第9章 テストは学生の宿命であり宿敵
3人に心配させ、黒尾くんに手を煩わせてる...。
勉強、ちゃんと毎日コツコツしなきゃ。
心に誓います。
「はぁ〜? 俺が見てるから大丈夫デス〜。」
「お前、倉尾にすぐちょっかい出すだろ。」
「出してねーよ! 」
いつもどおりの言い合い。
ニコニコと見守る海。
「まあまあ。夜久も心配なんだよ。今回のテスト、ただのテストじゃないし? 」
「『え? 』」
海の言葉に、私と黒尾くんの声が被る。
どういうこと?
意味がわからない、という顔を、私も黒尾くんもしてたんだろう。
海が穏やかな顔で続ける。
「テスト、赤点だと補習だろ? 夏休みの最初の1週間。」
『うん。毎年だよね。』
「夏休みの最初の1週間、俺達には何がある? 」
『え? 合宿の続き? ......あ。』
「あ。」
「テストが赤点だと、合宿に行けないんだ。」
「烏野の二の舞だぞー。」
サッと血の気が引く。
やばい。
え、やばい。
『...やばいよ...。』
「だーかーら、2人でイチャついてサボってねーか見に来たんだよ。」
『いやイチャついてはない。けど...』
海はニコニコとこっちを見ている。
そして更に続ける。
「倉尾? 頑張らないとだよな? 」
ニコニコとしている。
しているのに。
笑ってない。

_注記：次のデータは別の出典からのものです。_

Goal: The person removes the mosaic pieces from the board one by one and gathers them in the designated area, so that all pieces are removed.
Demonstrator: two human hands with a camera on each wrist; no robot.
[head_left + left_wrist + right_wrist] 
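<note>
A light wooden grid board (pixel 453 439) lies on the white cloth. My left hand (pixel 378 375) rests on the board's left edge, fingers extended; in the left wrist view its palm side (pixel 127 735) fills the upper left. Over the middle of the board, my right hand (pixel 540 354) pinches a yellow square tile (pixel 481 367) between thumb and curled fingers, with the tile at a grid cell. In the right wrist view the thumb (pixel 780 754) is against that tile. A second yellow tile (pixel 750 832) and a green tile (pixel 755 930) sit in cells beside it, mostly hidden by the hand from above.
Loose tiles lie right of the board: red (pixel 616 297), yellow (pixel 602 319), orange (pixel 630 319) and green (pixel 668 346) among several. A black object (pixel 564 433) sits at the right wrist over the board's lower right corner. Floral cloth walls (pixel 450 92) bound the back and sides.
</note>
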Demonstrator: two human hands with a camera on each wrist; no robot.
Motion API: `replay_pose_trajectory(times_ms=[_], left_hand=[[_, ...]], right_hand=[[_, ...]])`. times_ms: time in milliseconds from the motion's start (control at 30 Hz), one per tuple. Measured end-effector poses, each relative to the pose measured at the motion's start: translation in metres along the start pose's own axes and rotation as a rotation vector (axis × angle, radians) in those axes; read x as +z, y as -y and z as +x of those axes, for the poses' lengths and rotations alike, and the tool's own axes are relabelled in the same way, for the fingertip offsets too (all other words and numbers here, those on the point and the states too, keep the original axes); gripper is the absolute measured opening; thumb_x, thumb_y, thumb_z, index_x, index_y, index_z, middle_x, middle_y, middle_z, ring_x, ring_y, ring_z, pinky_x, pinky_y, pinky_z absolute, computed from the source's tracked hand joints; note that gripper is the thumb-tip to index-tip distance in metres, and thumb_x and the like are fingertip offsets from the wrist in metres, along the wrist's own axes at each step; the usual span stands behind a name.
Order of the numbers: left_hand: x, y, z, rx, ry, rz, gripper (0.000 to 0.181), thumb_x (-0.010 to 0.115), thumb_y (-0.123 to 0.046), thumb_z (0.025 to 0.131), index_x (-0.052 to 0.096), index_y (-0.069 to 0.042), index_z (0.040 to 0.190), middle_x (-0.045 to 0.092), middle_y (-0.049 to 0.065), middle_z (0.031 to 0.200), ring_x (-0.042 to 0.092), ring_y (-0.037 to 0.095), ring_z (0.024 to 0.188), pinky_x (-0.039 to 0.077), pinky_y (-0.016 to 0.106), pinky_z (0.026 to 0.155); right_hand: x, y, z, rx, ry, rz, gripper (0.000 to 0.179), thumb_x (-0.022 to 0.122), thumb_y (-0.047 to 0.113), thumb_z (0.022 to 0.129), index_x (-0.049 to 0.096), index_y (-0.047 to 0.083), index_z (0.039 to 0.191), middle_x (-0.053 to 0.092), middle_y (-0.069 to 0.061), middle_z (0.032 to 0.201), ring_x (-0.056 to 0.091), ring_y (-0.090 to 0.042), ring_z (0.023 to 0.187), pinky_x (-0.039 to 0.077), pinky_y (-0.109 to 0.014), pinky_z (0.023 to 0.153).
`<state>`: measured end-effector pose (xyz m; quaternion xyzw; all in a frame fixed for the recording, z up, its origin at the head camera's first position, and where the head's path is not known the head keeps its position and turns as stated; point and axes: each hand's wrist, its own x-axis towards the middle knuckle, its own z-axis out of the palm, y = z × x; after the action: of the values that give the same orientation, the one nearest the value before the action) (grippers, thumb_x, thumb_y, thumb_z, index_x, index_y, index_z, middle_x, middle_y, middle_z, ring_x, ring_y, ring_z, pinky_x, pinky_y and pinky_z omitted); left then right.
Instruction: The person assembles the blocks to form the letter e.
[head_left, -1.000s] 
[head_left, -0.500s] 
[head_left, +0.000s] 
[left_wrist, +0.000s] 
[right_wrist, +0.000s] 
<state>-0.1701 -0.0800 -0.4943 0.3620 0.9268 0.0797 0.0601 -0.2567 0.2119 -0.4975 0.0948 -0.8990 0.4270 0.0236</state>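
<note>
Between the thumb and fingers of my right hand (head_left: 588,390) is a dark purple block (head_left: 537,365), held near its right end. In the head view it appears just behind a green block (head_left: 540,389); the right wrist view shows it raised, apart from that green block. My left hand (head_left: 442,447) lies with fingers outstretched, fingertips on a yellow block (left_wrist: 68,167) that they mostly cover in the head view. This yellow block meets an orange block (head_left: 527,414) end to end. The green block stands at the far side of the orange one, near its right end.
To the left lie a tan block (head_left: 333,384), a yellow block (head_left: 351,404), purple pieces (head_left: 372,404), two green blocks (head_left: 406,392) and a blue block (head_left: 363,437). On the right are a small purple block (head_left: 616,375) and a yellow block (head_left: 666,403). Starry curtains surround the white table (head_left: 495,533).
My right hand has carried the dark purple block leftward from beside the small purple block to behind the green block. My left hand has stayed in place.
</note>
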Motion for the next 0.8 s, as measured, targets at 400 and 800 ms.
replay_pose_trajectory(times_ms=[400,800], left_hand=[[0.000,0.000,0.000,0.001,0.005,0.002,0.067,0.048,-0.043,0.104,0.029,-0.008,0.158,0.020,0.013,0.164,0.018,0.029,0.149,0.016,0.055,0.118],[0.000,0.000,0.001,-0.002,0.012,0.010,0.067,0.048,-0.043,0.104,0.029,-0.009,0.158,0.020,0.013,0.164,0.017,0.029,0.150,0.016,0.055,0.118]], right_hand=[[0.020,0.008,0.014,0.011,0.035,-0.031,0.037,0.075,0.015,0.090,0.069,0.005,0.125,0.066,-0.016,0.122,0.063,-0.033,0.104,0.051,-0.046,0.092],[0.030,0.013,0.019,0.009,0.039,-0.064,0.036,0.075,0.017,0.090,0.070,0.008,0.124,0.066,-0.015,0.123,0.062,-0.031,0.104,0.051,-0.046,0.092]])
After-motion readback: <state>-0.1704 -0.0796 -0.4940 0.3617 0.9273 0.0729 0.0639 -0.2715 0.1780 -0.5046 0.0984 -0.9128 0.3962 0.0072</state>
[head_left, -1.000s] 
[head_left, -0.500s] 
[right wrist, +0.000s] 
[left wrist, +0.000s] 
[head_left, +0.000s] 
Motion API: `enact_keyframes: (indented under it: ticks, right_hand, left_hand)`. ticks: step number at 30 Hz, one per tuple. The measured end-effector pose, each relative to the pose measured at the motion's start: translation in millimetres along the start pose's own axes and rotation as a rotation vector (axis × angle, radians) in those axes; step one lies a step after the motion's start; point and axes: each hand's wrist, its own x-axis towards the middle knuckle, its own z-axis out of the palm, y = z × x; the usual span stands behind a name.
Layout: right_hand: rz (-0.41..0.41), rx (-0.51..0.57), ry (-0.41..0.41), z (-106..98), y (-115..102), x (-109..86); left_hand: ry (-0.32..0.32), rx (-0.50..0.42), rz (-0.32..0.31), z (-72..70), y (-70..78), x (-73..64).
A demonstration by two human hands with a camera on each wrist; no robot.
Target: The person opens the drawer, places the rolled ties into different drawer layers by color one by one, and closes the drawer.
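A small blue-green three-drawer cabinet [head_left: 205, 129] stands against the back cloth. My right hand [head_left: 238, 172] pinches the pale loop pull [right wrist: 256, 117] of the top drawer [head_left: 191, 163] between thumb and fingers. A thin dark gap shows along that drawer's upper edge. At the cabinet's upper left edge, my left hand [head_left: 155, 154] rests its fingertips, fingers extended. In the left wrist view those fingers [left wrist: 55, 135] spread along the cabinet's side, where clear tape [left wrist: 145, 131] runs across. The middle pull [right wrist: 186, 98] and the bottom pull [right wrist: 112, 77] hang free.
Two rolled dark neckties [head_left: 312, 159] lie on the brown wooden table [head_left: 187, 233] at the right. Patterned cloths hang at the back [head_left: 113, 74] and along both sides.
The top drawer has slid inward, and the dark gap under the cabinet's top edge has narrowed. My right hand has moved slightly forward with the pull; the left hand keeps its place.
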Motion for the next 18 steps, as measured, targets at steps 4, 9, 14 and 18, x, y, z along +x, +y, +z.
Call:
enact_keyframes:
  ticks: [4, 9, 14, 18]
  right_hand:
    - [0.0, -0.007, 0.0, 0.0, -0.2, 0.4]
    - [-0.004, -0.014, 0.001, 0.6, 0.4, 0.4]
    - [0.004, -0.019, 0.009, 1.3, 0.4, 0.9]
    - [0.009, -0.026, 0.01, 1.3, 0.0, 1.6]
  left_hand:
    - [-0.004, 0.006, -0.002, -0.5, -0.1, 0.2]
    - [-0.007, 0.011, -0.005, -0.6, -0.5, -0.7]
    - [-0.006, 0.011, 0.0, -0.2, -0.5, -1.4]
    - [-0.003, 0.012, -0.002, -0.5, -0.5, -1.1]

これは笑ってないヤツだ。
いちばん怖いやつ。
「進学希望なのに3年で部活入って、ただでさえ担任になんか言われたんだろ? 」
『うっ』
そう。
言われた。
入部届を出した時。
今から部活なんて正気か的なことを言われた。
まぁ当たり前と言えば当たり前だ。
「そんなやつが、赤点で補習なんて。先生にも合わせる顔がないし、部員にも合宿で会うヤツらにも示しがつかないよな? 」
『...うぃっす...』
ああああ怖い。
海怖い。
委員会で、私と委員長がふざけすぎた時、1回こんなふうに怒られた。
あれ以来だ。
「なんで海怒ってんの? 」
やっくんがケロッとした表情で聞く。
「倉尾、夏休みの補習皆勤賞なんだよ。」
「「はぁ!? 」」
『ああああ!! 内緒にしたかったのに!! 』
特に黒尾くんに!!
知られたくなかった...。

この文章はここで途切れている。